● Aim of the task
Leaving the pictures aside, return the listing exactly as it appears.

● Source data
• • • •
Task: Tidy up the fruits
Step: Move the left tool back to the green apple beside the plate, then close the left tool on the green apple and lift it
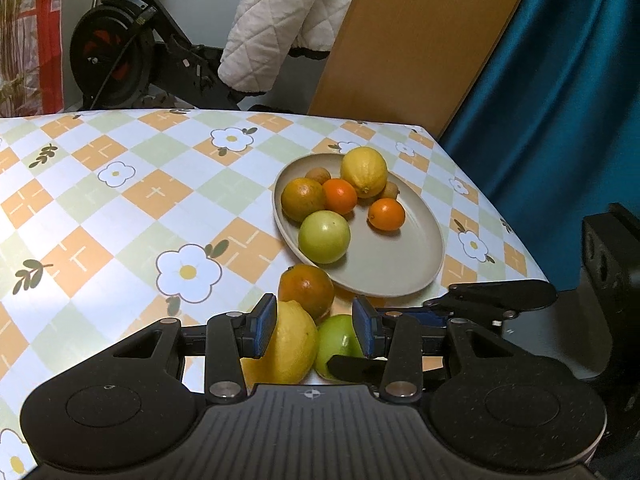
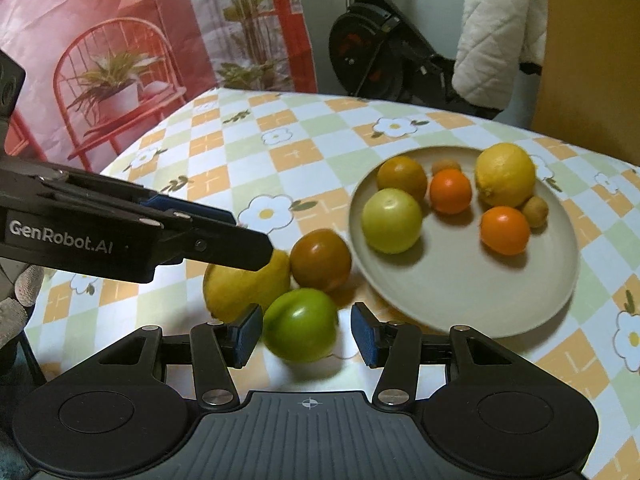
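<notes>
Checked, flowered tablecloth (image 1: 120, 200) covers the table. A beige plate (image 1: 384, 272) sits toward the far right corner. On the plate: a lemon (image 1: 364, 172), two small oranges (image 1: 339, 196) (image 1: 386, 213), a dull orange-green citrus (image 1: 303, 199), a pale green fruit (image 1: 325, 236), and two small brown fruits, one behind the citrus (image 1: 318, 175), one beside the lemon (image 1: 390, 190).

Three fruits lie off the plate, bunched together just beside its near rim: a second lemon (image 2: 244, 284), a dark orange citrus (image 2: 320, 260) and a bright green apple (image 2: 300, 324).

Left gripper (image 1: 316, 330): blue pads apart, the second lemon and the green apple showing between and below them; nothing is clamped. In the right wrist view its finger lies over the lemon's top; whether it touches, I cannot tell.

Right gripper (image 2: 306, 334): jaws apart, green apple between the pads. The left pad looks close to the apple's skin; a gap shows at the right pad. Not gripped.

Behind the table: exercise bike (image 1: 120, 48), white quilted cloth (image 1: 276, 20), teal curtain (image 1: 560, 80).
</notes>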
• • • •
● Response to the exercise
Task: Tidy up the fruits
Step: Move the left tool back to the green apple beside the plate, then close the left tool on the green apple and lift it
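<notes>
Checked, flowered tablecloth (image 1: 120, 200) covers the table. A beige plate (image 1: 384, 272) sits toward the far right corner. On the plate: a lemon (image 1: 364, 172), two small oranges (image 1: 339, 196) (image 1: 386, 213), a dull orange-green citrus (image 1: 303, 199), a pale green fruit (image 1: 325, 236), and two small brown fruits, one behind the citrus (image 1: 318, 175), one beside the lemon (image 1: 390, 190).

Three fruits lie off the plate, bunched together just beside its near rim: a second lemon (image 2: 244, 284), a dark orange citrus (image 2: 320, 260) and a bright green apple (image 2: 300, 324).

Left gripper (image 1: 316, 330): blue pads apart, the second lemon and the green apple showing between and below them; nothing is clamped. In the right wrist view its finger lies over the lemon's top; whether it touches, I cannot tell.

Right gripper (image 2: 306, 334): jaws apart, green apple between the pads. The left pad looks close to the apple's skin; a gap shows at the right pad. Not gripped.

Behind the table: exercise bike (image 1: 120, 48), white quilted cloth (image 1: 276, 20), teal curtain (image 1: 560, 80).
</notes>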

Nothing else belongs in this answer.